HERE’S SOME INSIDE INFORMATION ON HOGAN…
The lawyers in our office* did a search and found that Hulk Hogan, apparently, formed Limited Liability Companies and a Family Limited Partnership after his son’s accident. We use these types of entities in our practice to protect assets from lawsuits. In this case, by creating these entities after the fact, was Hogan attempting to defraud the creditor? In all likelihood, that is the case the lawyers for Graziano will now make.
CONCLUSION
If you think that incidents like these occur only to families of celebrities you are mistaken. A similar situation happened to a client of mine last year, when his son (under 21) caused a major car accident while driving intoxicated.
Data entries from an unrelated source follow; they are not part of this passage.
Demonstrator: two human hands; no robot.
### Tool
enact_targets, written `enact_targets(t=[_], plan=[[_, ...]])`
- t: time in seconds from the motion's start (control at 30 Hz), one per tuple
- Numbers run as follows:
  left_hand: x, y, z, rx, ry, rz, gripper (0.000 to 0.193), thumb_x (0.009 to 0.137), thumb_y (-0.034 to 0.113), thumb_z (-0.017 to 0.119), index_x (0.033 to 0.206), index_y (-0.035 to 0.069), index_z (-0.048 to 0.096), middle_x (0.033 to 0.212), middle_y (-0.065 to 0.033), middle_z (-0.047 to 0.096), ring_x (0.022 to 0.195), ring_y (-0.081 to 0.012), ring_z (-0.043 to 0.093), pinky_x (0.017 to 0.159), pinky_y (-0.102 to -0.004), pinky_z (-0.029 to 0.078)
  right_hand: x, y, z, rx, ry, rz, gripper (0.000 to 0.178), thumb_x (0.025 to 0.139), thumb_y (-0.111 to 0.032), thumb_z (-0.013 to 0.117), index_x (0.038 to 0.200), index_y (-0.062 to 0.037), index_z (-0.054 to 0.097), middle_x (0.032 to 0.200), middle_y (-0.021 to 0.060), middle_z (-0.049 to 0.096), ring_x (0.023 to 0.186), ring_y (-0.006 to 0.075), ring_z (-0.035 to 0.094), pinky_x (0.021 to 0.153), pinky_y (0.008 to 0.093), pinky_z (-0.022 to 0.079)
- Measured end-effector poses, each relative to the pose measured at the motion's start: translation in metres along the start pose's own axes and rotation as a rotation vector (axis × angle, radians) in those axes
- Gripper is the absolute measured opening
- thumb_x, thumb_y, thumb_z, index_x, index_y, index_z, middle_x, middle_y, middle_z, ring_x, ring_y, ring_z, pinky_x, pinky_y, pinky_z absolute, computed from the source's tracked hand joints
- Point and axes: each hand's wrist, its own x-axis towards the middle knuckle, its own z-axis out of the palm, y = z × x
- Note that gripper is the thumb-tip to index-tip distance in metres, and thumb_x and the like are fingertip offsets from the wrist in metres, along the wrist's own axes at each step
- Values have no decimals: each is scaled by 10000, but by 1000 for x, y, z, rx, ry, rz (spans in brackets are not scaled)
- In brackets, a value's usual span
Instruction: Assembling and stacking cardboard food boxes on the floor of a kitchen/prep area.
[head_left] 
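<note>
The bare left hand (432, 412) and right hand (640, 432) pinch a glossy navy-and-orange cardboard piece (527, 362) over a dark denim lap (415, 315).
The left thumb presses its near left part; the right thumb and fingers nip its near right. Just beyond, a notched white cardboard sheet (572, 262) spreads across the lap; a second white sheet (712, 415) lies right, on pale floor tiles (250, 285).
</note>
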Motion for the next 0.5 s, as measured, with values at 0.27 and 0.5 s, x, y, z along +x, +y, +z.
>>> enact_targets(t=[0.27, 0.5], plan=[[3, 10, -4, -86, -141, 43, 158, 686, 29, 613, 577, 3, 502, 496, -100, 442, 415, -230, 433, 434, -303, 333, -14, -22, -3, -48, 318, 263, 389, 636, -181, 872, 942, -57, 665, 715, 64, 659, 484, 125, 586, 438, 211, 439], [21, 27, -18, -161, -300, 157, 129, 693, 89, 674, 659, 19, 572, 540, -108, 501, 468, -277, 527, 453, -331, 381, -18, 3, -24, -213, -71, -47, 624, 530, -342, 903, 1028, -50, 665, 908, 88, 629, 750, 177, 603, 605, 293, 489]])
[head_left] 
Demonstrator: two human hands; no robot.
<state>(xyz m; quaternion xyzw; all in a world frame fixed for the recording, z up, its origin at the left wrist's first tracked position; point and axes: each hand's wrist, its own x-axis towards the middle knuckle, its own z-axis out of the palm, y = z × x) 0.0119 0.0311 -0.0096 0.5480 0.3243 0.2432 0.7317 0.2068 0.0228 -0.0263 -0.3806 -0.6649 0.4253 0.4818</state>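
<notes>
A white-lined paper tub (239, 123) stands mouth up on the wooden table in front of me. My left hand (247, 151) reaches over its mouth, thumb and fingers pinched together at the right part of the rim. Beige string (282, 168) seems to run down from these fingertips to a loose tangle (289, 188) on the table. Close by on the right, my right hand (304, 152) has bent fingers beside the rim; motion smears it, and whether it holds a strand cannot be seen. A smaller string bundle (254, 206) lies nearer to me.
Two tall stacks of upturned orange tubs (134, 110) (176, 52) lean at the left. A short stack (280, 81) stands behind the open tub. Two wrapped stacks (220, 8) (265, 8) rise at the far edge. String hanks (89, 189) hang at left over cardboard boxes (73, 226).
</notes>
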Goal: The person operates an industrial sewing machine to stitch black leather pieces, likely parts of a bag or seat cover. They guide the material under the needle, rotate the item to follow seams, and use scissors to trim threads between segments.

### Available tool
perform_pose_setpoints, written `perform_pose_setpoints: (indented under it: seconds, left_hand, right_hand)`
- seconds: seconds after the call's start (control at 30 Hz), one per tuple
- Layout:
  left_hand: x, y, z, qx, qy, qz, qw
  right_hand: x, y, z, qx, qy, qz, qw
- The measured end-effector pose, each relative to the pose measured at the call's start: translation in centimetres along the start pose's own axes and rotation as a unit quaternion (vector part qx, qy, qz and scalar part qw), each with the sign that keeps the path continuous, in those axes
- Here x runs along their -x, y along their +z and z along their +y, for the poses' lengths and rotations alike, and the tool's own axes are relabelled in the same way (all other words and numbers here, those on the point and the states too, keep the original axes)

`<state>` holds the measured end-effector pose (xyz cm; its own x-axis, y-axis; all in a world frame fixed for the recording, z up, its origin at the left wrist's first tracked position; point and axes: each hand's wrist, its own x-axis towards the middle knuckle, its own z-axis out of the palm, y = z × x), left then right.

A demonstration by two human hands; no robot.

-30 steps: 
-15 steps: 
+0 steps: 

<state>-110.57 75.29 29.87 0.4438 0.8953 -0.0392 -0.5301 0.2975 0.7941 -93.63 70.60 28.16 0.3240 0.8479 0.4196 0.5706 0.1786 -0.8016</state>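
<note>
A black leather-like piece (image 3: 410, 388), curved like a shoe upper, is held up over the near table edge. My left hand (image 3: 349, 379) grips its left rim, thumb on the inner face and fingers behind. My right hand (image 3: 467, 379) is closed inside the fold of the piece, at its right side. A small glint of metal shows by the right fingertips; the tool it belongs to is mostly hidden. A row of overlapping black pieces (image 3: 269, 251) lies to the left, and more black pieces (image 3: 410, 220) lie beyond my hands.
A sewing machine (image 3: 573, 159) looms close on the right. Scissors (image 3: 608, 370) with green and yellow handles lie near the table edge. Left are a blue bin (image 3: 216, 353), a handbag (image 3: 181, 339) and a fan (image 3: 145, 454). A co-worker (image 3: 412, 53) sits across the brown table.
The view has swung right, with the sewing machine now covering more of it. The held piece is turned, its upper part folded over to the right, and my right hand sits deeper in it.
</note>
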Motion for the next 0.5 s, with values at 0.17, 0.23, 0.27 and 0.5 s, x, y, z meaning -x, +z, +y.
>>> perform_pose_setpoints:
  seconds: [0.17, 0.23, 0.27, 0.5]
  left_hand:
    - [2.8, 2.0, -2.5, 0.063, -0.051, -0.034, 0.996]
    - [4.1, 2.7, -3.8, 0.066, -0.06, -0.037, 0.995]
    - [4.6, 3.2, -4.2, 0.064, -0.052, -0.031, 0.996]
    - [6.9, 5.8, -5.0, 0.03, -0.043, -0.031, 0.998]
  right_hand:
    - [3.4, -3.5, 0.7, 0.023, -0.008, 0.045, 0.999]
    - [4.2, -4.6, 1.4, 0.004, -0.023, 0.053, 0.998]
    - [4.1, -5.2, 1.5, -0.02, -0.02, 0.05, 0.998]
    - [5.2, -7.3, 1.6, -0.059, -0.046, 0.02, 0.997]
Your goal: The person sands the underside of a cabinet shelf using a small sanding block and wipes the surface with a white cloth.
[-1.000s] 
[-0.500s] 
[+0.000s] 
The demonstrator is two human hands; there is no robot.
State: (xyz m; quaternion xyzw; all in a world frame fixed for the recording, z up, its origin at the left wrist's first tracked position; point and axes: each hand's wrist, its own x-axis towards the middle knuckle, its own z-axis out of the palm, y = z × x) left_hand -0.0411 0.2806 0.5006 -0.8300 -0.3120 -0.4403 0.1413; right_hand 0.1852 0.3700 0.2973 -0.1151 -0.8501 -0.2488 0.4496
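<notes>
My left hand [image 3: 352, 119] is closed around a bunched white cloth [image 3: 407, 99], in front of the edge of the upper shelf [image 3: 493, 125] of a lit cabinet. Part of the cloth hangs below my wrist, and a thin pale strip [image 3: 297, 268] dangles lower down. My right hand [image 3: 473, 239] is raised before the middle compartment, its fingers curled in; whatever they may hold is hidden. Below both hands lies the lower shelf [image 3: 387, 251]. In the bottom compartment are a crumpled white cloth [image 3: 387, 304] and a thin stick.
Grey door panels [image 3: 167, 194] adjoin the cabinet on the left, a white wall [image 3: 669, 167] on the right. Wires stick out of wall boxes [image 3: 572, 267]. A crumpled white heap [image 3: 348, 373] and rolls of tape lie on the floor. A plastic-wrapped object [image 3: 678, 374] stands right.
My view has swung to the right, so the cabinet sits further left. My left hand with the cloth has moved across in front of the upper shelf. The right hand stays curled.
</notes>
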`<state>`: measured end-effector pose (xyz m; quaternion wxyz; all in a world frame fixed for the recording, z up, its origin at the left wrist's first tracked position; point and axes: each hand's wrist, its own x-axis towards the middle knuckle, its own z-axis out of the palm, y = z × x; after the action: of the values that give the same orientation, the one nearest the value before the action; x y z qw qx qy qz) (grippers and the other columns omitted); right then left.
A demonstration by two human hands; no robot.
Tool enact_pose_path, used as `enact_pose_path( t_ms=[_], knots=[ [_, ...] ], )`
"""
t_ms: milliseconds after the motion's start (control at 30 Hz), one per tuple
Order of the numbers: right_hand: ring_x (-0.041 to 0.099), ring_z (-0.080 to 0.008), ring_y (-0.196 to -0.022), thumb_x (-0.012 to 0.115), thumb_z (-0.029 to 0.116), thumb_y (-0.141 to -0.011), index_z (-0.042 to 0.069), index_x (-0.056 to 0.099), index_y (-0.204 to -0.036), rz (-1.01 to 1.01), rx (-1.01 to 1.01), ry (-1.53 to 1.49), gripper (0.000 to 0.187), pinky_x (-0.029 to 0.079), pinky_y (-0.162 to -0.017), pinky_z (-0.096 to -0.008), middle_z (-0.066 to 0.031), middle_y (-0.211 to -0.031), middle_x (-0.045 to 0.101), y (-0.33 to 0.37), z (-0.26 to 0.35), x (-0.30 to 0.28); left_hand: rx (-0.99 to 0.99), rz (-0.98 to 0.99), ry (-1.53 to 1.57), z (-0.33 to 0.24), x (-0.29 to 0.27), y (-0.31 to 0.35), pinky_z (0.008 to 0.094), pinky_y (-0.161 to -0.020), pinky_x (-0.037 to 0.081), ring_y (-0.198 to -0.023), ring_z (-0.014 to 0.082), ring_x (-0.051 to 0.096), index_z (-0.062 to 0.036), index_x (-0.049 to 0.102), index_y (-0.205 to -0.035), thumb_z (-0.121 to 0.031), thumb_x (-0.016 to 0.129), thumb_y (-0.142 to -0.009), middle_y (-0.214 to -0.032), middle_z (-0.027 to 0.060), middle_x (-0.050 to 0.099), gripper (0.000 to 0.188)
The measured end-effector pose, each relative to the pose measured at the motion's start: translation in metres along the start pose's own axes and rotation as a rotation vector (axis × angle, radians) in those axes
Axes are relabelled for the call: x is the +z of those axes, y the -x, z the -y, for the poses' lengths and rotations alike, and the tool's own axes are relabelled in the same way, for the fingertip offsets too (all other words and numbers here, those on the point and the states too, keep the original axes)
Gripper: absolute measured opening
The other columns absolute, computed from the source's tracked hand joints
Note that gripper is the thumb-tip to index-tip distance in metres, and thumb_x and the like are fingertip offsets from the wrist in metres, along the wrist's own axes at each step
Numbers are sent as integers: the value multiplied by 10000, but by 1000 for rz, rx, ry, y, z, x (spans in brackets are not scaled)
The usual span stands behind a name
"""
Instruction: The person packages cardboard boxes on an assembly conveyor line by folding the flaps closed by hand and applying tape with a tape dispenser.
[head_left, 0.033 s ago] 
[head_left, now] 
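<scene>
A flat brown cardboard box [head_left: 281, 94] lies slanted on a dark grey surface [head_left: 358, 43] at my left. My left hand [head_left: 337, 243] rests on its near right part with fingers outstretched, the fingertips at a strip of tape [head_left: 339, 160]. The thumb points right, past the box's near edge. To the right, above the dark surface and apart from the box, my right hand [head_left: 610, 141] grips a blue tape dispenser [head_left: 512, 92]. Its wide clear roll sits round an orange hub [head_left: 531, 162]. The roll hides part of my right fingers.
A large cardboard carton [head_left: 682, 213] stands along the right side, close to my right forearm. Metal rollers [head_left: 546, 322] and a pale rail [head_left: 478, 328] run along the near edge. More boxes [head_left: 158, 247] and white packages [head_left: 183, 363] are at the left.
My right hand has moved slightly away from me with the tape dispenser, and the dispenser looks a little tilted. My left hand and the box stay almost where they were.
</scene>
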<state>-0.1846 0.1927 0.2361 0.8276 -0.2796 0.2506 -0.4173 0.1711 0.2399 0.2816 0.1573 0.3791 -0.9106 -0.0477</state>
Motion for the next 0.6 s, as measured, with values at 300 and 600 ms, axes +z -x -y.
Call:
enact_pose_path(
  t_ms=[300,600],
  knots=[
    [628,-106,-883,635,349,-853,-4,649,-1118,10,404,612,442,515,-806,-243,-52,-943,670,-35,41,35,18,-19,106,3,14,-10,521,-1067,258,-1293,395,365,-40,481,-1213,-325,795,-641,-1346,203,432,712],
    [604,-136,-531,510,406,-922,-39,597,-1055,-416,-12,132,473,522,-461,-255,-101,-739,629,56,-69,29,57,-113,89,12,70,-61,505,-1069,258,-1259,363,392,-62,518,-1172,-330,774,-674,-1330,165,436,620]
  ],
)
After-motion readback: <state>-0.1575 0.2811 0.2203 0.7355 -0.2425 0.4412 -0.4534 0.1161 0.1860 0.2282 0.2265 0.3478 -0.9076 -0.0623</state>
But that story never hit the tabloids. A story about the son of an owner of a successful dry cleaning chain in Boca Raton doesn’t sell papers.
An employee of mine recently told me about the time her family’s playful dog, in a moment of characteristic over-exuberance, jumped on an elderly man and knocked him to the ground. Had they not previously made the wise asset protection move of converting their family business from an “S” Corp. to an LLC, the family would have faced severe financial consequences. (For more information on the protective advantages of an L.L.C. over an “S” Corp and of a P.L. over a P.A. click here)
There are many effective options for legally protecting assets from creditors. As I advise my clients seeking asset protection advice: be smart, be careful, be thoughtful, and protect what you have now…before you are served with papers.